MSAA in GLES2 slow and breaks Fixed Foveated Rendering #70

NeoSpark314 opened this issue Nov 9, 2019 · 12 comments

Comments

@NeoSpark314
Copy link
Collaborator

With the recent change in godotengine/godot#33444 turning on MSAA will result in fixed foveated rendeirng not working anymore as performance optimization.
It still gives the artifacts of FFR but not the performance benefit as godot first renders the scene to an internal framebuffer with full resolution and then does a full screen quad to display.
This means in addition a costly framebuffer copy is performed (similar to the problem
for GLES3 in #45).

The reason for the change was a fix in how MSAA works on desktop for GLES2 and to align the implementation to how godot handles MSAA.
The issue here for Oculus Mobile is at the moment only for information as it cannot be resolved inside the plugin. There were some potential solutions discussed with @BastiaanOlij but these would either be very hacky (by falling back only for android on the old behaviour for external textures) or require a breaking change in the ARVR api.
Another suggested solution by @akien-mga was to introduce an additional option called something like external MSAA in the render settings and then not use current the godot MSAA setting. This should also disable any post processing and sounds like a good solution to the problem.
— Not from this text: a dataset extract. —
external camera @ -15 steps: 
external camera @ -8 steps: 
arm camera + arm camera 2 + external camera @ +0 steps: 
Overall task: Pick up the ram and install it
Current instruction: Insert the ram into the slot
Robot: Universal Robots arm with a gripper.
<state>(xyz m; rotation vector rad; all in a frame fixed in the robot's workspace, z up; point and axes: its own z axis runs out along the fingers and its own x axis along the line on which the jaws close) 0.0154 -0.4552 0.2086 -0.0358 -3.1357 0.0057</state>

Below are some performance measurements of the current master (the current state in the demo scene needs for 4xMSAA ~GPU level 3-4 to run while the old version was around GPU level 2-3):

MSAA turned off:
quest_master_msaaOff

4x MSAA:
quest_master_msaa4x

For reference here is a capture of the now reverted (hacky) fix from godotengine/godot@a3ac7a9

quest_oldfix_msaa4x

NeoSpark314 added a commit to NeoSpark314/godot that referenced this issue Nov 9, 2019
This change avoids any post processing in the case an external texture
is used and it also renders directly to the provided external texture.
This addresses GodotVR/godot_oculus_mobile#70
and ignores the changes in godotengine#33444
for the android case.
@m4gr3d
Copy link
Collaborator

m4gr3d commented Nov 9, 2019

@BastiaanOlij @akien-mga this is too high of a cost for a clean implementation. Unless the external msaa option is quick to add, can we revert to the 'hacky' fix for now on Android.

@m4gr3d
Copy link
Collaborator

m4gr3d commented Nov 9, 2019

@NeoSpark314 for a straight comparison, what does the performance looks like when lat is set to 0?

@NeoSpark314
Copy link
Collaborator Author

NeoSpark314 commented Nov 9, 2019

I just reran the test with my test branch and lat 0; the difference is not that significant as in my first test; I need to check if I made some mistake somewhere:
Current Master Reports GPU 2 / 77%:

11-09 15:14:19.153   989  1076 I VrApi   : FPS=72,Prd=45ms,Tear=0,Early=71,Stale=0,VSnc=1,Lat=0,Fov=0,CPU4/GPU=1/2,1344/414MHz,OC=FF,TA=0/0/E0,SP=N/N/F,Mem=1554MHz,Free=1220MB,PSM=0,PLS=0,Temp=27.0C/0.0C,TW=2.68ms,App=9.46ms,GD=0.00ms,CPU&GPU=10.51ms,LCnt=1,GPU%=0.77,CPU%=0.06(W0.10)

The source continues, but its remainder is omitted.